江戸時代の一揆
出典: フリー百科事典『ウィキペディア(Wikipedia)』 (2022/04/28 03:08 UTC 版)
1637年(寛永14年)の島原の乱以降、江戸幕府は百姓が徒党を組むことを禁じ、一揆は禁じられた。農民たちは自分たちの行為を「一揆」とは決して呼ばなかったが、農民たちが要求を通すために徒党を組む「百姓一揆」は継続して行われた。 江戸時代前期には、直訴や逃散など武力を用いない一揆が主に行われた。中期には全藩一揆や惣百姓一揆、強訴などと呼ばれる大規模な蜂起が主流となる。何万人といった百姓が集結する大規模なものであるが、家屋を少し傷つけたりする程度で、放火や略奪・殺傷などは厳しく統制されていた。また、刀狩以降も大量の武器を保有していたのにもかかわらず、農民が武装することはなく、鎌や鍬などの農具を持ち、鉄砲や竹槍を攻撃のために使用することはほとんどなかった。このため対応する武士側も原則的に強硬な対応は取れず、鉄砲を用いるのには幕府の許可が必要とされた。一揆の発生は幕府から統治の失敗と見られることもあり、最悪の場合は領主の処罰や改易の恐れもあった。このため領主側も対応には穏便な対応を取らざるを得なかった。百姓一揆の闘争形態の分類として、代表越訴、惣百姓一揆、村方騒動、国訴などが挙げられる。 江戸時代後期の天明・天保年間には再び広域の一揆が多発した。武州騒動では無宿など「悪党」と呼ばれる集団に主導され、武器を携行し打ち壊しのみならず、強盗や放火など、百姓一揆の作法から逸脱した行為を行う形態の一揆も見られたとされる。
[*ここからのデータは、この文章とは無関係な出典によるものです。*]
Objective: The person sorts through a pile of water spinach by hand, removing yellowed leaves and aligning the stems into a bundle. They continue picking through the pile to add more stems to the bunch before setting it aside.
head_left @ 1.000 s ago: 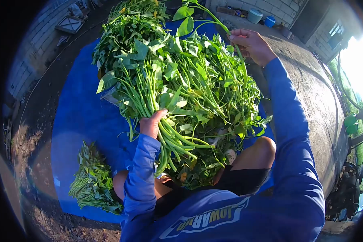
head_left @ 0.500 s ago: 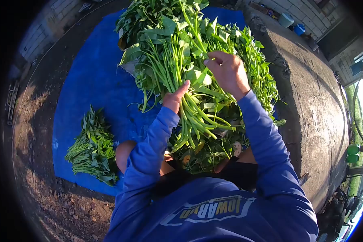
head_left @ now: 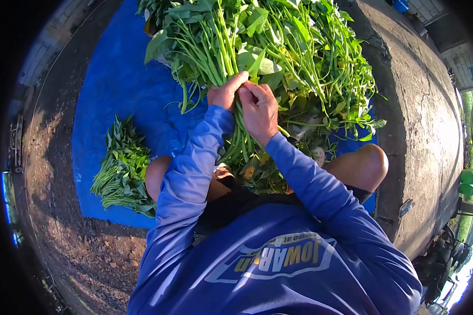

ただし、武器を使用したという記録は幕府側にしか無く、保坂智は幕府が銃撃して鎮圧したことを正当化するためのものではないかと指摘している。幕末には世直し一揆が各地で発生している。 呉座勇一は当時一般の百姓が「武士は百姓の生活がきちんと成り立つように良い政治を行う義務がある」と考えており、政治参加や体制変革の意識自体がなかったため、百姓一揆は反体制運動ではないことを指摘している。與那覇潤は「政治は全てお上におまかせ、ただし増税だけは一切拒否」と表現している。